Filter out every line below that lacks "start", and copy the rest.

▶ Dataset entries
⟨

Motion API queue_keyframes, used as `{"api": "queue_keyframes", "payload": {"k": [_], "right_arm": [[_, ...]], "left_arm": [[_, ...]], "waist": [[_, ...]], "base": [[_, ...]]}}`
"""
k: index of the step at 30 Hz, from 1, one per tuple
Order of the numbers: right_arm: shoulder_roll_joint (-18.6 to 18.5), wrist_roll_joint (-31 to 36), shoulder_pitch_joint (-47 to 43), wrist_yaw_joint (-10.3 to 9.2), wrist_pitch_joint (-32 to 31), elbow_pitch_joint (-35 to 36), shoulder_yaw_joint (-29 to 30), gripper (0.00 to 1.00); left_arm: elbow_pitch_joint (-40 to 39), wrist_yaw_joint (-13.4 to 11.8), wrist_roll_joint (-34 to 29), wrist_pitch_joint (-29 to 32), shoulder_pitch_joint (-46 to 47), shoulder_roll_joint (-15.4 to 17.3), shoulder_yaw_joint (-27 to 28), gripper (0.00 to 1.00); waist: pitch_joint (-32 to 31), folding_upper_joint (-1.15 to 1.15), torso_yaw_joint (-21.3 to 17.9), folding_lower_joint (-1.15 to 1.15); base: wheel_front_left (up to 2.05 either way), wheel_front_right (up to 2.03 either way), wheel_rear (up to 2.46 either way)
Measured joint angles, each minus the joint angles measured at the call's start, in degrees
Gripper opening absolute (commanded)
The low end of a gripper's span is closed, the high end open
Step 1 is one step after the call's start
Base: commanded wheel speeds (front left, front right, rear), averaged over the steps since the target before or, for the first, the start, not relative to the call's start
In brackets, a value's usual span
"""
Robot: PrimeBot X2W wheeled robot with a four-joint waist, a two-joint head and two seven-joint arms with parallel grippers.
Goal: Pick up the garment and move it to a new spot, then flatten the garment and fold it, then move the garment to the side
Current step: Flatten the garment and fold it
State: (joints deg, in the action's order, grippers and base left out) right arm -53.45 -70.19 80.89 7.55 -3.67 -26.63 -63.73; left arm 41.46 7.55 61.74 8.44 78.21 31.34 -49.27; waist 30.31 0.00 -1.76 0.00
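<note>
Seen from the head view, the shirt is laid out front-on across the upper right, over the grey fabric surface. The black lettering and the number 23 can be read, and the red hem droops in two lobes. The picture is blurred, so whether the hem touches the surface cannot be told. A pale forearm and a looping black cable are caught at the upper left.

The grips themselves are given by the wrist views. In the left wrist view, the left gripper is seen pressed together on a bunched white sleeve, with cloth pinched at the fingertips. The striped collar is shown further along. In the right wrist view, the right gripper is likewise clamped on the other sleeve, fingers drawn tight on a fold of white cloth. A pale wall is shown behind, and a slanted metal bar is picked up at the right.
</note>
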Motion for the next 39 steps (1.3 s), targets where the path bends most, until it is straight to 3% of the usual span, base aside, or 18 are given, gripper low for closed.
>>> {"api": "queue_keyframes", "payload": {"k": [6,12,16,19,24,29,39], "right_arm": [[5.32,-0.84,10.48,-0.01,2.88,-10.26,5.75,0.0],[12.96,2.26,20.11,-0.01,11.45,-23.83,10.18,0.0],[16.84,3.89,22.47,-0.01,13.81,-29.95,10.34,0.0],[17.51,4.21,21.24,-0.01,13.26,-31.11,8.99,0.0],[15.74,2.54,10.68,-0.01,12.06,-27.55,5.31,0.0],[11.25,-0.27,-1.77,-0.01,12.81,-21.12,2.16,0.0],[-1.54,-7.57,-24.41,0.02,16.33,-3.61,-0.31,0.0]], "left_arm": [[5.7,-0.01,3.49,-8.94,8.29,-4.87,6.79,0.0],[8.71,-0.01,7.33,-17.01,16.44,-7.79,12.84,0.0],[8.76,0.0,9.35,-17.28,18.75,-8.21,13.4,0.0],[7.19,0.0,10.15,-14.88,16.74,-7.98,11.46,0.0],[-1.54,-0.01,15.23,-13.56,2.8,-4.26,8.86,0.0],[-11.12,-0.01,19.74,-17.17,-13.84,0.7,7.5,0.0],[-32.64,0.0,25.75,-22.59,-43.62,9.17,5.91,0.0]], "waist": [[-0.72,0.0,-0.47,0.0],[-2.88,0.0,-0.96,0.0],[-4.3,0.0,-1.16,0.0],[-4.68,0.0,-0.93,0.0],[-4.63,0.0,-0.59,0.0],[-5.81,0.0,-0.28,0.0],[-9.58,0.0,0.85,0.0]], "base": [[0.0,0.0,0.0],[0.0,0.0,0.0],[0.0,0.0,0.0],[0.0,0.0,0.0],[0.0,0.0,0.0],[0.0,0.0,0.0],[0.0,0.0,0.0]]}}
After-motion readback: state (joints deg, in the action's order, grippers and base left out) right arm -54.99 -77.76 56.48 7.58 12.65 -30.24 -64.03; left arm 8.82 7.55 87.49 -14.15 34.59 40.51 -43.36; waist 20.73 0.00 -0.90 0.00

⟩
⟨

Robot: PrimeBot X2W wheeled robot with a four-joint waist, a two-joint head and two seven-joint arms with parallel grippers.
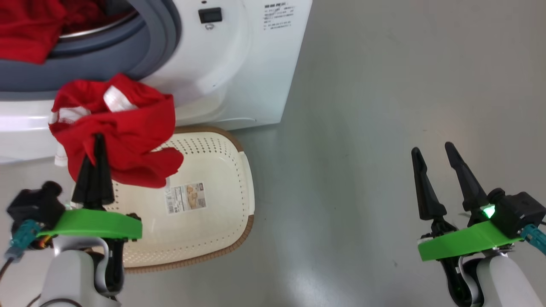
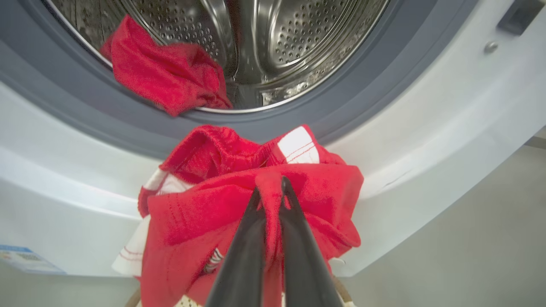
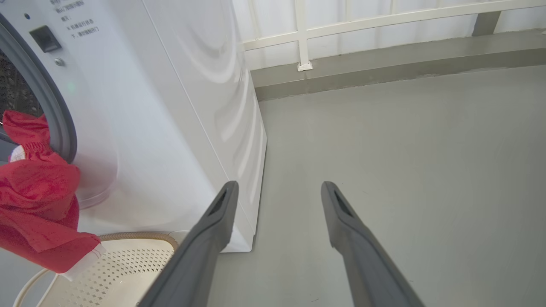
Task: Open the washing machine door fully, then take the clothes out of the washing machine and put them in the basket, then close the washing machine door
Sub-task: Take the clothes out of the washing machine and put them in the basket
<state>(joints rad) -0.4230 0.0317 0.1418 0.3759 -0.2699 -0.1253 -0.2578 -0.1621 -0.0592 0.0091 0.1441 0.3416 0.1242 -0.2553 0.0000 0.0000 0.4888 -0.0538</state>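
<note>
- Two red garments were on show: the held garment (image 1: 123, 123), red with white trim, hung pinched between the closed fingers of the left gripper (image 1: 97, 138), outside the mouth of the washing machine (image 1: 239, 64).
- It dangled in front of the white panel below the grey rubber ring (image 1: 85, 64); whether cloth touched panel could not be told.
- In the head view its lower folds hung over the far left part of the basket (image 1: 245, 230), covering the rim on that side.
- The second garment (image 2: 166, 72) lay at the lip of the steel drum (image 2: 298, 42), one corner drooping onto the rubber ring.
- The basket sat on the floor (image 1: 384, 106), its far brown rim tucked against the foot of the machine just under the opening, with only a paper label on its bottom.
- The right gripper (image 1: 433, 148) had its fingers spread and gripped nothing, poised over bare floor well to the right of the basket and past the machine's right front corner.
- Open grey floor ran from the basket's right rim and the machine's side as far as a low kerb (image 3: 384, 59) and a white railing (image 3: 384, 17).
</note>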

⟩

▶ Response area
Measured joint angles, each minus the joint angles measured at the call's start, in degrees
Step 1 is one step after the call's start
Base: commanded wheel speeds (front left, front right, rear), averaged over the steps since the target before or, for the first, the start, not relative to the call's start

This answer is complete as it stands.